▶ GOAL OF THE EXERCISE
Among the records below, find each line bearing the word "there" and copy it.

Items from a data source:
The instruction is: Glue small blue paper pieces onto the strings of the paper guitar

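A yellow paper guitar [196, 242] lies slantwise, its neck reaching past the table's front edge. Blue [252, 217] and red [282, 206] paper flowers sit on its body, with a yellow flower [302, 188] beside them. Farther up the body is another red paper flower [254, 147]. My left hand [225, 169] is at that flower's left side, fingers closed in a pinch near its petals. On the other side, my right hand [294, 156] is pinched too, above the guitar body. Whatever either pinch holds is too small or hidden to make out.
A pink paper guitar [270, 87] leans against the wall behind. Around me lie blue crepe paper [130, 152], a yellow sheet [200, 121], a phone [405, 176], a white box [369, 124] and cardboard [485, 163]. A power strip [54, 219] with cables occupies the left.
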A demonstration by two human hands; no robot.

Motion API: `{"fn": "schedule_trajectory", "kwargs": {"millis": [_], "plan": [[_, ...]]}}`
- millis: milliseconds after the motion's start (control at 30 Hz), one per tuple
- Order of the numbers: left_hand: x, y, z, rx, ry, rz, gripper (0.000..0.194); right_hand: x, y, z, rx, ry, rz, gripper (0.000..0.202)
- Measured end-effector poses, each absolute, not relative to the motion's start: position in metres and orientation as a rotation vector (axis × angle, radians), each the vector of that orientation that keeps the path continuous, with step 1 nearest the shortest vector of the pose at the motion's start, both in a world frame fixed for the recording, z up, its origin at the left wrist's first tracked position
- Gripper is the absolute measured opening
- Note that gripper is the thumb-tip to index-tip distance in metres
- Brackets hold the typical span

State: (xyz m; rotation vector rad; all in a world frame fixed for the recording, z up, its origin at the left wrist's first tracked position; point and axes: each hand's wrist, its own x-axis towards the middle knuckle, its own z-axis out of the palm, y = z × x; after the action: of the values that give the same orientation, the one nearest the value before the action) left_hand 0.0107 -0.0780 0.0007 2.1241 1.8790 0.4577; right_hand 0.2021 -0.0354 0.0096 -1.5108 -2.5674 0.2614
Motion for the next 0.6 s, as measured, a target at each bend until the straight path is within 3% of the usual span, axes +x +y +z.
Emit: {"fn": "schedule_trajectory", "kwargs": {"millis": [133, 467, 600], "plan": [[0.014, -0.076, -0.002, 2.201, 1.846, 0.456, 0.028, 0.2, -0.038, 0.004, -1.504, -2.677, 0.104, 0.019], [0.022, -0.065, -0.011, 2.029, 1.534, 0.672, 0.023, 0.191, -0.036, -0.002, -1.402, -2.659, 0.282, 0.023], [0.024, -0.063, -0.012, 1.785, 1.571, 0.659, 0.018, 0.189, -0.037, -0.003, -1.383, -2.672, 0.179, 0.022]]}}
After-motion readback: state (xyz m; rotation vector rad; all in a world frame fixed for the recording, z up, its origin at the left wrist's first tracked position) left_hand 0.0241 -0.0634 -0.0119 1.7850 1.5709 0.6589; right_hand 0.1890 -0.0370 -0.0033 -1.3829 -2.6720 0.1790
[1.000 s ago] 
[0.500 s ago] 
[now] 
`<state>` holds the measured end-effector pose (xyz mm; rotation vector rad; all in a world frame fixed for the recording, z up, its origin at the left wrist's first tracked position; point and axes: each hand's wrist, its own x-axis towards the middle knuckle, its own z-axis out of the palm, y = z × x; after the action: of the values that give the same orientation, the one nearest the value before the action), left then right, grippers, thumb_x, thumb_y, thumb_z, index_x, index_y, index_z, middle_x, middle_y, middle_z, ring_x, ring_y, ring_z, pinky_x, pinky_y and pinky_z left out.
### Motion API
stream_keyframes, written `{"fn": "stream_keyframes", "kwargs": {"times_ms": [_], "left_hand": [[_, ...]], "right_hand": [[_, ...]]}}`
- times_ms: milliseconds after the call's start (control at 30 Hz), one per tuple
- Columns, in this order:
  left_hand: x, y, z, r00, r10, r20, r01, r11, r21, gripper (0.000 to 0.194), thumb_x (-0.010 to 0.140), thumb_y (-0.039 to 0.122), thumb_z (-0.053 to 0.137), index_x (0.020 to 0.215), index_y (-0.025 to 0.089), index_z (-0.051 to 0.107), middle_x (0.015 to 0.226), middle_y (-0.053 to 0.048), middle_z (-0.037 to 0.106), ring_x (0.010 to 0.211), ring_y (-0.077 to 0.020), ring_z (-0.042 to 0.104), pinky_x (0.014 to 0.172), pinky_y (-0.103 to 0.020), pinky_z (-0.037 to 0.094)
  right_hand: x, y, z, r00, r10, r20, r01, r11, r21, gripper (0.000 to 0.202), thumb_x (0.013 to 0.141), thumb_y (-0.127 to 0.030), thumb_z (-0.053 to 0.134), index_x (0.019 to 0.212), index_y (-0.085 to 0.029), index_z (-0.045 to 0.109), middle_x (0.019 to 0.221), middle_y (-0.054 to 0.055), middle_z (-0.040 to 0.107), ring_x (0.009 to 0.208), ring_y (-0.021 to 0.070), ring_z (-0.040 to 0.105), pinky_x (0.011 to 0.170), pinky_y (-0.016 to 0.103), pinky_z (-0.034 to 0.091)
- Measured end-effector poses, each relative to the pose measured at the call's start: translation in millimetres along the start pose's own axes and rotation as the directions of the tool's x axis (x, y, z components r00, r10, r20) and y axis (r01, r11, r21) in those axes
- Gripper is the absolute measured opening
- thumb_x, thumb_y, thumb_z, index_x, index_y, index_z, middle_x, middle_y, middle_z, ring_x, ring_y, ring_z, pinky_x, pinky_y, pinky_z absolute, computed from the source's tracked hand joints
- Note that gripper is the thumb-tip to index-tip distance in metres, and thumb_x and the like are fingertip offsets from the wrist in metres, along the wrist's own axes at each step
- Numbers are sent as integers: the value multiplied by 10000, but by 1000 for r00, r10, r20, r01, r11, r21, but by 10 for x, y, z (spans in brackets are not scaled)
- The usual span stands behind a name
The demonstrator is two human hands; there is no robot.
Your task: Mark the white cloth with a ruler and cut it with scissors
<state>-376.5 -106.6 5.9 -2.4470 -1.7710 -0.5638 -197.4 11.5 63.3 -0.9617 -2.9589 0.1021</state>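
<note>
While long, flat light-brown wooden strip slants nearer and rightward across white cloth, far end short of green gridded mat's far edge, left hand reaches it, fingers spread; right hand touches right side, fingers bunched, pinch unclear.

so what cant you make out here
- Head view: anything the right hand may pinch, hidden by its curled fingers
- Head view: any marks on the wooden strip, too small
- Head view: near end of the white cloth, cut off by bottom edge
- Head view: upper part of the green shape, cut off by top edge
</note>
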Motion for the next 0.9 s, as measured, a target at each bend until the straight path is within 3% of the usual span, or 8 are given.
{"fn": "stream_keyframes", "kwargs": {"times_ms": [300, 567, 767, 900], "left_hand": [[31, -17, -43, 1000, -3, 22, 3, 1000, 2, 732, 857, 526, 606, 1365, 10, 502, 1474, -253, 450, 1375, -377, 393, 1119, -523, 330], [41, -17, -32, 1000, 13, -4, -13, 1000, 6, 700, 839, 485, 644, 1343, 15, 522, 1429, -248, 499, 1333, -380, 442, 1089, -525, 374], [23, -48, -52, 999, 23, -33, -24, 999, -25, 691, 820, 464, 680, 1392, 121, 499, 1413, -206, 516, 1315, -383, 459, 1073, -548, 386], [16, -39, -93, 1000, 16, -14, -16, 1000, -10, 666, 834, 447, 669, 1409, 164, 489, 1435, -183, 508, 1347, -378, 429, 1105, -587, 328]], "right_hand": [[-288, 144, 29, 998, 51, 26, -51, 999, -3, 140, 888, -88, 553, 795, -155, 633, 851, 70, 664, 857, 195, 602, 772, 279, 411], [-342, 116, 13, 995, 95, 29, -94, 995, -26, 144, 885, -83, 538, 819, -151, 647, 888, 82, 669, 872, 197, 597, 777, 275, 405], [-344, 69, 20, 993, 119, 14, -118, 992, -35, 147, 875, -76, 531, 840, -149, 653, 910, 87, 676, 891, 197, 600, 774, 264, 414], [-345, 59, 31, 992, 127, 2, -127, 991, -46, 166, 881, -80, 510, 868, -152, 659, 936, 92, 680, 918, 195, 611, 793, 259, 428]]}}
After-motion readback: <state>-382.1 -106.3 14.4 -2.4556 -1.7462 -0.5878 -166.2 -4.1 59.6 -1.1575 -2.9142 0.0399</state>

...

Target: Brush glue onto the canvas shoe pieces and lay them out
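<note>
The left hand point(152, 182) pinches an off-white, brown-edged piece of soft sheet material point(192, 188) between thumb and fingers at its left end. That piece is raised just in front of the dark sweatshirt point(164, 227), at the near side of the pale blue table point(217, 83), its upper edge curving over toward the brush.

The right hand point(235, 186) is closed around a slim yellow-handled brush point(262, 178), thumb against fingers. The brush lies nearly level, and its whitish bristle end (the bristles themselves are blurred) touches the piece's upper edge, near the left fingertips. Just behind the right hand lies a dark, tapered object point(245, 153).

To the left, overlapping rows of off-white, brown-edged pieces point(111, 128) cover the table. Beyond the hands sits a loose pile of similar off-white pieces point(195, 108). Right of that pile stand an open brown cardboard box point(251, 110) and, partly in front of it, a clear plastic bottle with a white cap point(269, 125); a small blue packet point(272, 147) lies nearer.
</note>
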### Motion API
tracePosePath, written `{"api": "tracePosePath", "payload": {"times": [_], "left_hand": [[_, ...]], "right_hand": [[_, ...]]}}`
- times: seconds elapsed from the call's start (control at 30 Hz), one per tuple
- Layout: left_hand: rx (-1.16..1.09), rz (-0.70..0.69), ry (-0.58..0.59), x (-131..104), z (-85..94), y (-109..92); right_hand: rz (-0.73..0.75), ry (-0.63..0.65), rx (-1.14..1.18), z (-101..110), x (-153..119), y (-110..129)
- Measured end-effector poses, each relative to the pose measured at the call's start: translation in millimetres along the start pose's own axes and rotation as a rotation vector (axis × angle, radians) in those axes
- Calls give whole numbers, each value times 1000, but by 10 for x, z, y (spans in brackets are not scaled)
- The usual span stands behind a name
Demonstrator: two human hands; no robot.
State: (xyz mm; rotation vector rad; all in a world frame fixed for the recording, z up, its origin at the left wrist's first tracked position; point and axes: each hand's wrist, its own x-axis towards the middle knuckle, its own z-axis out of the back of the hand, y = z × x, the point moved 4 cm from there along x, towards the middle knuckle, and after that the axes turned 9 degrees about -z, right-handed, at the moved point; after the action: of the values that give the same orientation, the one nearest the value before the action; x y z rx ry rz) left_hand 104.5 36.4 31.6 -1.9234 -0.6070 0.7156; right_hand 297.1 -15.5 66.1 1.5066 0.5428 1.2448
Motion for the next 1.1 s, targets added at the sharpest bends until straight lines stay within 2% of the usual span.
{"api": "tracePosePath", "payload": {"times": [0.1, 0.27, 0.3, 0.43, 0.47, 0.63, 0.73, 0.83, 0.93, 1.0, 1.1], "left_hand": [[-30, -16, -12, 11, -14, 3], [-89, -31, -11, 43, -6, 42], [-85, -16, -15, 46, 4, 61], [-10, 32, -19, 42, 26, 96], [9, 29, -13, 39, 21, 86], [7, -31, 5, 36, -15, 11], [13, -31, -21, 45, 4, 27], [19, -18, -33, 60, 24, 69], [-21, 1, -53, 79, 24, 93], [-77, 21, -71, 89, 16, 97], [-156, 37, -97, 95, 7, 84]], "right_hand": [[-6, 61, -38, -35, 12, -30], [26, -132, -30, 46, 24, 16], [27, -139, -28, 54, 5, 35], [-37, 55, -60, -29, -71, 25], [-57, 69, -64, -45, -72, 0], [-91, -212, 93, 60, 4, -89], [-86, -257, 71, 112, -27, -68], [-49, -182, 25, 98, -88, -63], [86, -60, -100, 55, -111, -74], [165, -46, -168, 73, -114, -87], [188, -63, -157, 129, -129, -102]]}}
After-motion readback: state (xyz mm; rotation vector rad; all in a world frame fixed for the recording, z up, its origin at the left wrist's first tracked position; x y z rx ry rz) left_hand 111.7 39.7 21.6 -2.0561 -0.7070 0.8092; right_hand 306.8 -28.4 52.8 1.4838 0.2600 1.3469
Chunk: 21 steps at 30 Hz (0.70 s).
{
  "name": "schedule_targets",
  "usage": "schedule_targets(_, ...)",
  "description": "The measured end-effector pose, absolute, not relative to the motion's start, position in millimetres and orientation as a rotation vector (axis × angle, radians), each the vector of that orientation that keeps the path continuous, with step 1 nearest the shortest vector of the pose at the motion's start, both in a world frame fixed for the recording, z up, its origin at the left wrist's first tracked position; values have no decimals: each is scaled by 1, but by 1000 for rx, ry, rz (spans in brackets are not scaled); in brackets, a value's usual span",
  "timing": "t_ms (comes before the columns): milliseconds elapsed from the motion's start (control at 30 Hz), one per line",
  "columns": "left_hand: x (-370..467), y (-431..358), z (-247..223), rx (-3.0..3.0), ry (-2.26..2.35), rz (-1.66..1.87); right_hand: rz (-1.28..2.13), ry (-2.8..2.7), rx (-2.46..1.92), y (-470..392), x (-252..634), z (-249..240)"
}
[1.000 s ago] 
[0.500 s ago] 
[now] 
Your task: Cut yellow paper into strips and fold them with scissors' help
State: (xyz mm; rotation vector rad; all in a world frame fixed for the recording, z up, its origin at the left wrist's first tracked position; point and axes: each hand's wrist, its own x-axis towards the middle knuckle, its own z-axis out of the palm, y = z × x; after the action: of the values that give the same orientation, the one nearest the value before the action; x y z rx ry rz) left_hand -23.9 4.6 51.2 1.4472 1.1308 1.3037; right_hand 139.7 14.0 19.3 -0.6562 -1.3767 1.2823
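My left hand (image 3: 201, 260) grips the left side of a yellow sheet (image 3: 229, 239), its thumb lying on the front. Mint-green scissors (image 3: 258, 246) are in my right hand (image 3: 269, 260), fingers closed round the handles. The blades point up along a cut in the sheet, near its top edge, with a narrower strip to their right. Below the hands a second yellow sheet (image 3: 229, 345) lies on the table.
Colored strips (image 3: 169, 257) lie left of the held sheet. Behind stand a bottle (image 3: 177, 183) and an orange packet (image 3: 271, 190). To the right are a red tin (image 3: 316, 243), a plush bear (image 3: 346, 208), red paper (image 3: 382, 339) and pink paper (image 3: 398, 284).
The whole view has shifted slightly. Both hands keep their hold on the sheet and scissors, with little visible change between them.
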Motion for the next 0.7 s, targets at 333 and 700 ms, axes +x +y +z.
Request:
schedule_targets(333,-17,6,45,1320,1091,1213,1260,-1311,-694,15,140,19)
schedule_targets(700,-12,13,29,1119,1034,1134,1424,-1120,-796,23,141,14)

▶ SOLUTION
The demonstrator is two human hands; there is no robot.
State: (xyz mm; rotation vector rad; all in a world frame fixed for the recording, z up, its origin at the left wrist's first tracked position; point and axes: each hand's wrist, its own x-axis towards the middle knuckle, its own z-axis out of the back of the hand, y = z × x, the point moved 4 cm from there along x, towards the middle knuckle, and after that the axes turned 9 degrees about -z, right-handed, at the moved point; after the action: of the values that give the same orientation, the one nearest the value before the action; x y z rx ry rz) left_hand 104.5 36.4 31.6 -1.9234 -0.6070 0.7156; right_hand 297.1 -15.5 66.1 1.5066 0.5428 1.2448

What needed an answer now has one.